Having presided over trial, the Court remains entirely convinced that there was more than sufficient evidence independently presented against Ms. Yurek to support her conviction, that the jury independently weighed that evidence, and that Ms. Yurek was not improperly prejudiced. The extensive evidence supporting Ms. Yurek's conviction included, for example, her own testimony at the bankruptcy meeting of creditors, the records of Defendants' joint bankruptcy filing, and extensive testimony and documentary evidence reflecting Ms. Yurek's own personal involvement in, and direction of, the Defendants' financial affairs, including the conduct of the business entities for which both Defendants worked, and which provided them the income and payment of personal expenses which were at the center of this case.
As to any special prejudice related to co-defendants who are married, as was true pretrial, Defendant still cites no legal authority calling for severance on this basis, and makes no specific factual or evidentiary argument showing that Defendant was improperly or unusually prejudiced at trial. Accordingly, Defendant's "spillover" arguments regarding prejudice do not warrant a new trial. B. Confrontation Clause / Bruton Analysis
Defendant also argues that admission of Daryl Yurek's testimony from a Rule 2004 examination during Defendants' bankruptcy case was impermissibly prejudicial to her, and/or a violation of her rights under the Sixth Amendment's Confrontation Clause. (See ECF No. 261 at 5-7.) The Court addressed these same arguments before trial and concluded for several independent reasons that severance was not required, including on Confrontation Clause grounds or under Bruton v. United States, 391 U.S. 123 (1968). (ECF No. 196 at 5-10.)

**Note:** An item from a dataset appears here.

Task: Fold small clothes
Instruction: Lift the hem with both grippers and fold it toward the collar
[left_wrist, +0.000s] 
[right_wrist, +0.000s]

As to Defendant's argument that the Court erred in finding Mr. Yurek's Rule 2004 testimony was not "testimonial" for Confrontation Clause purposes, she cites no new authority, nor any facts regarding Mr. Yurek's Rule 2004 examination that were not known and considered by the Court before trial. (See ECF No. 261 at 5-6.) The Court adheres to its pretrial ruling that while Mr. Yurek's Bankruptcy Rule 2004 examination may be viewed as a formal declaration or formal statement, "it was not 'testimonial' within the meaning of the Confrontation Clause, because, viewed objectively, it was not offered with the intent of implicating or testifying against Defendant." (See ECF No. 196 at 8-10 (citing, inter alia, Davis v. Washington, 547 U.S. 813, 822 (2006); United States v. Patterson, 713 F.3d 1237, 1247 (10th Cir. 2013); United States v. Smalls, 605 F.3d 765, 778 (10th Cir. 2010); United States v. Summers, 44 F. 3d 1287, 1302 (10th Cir. 2005)).)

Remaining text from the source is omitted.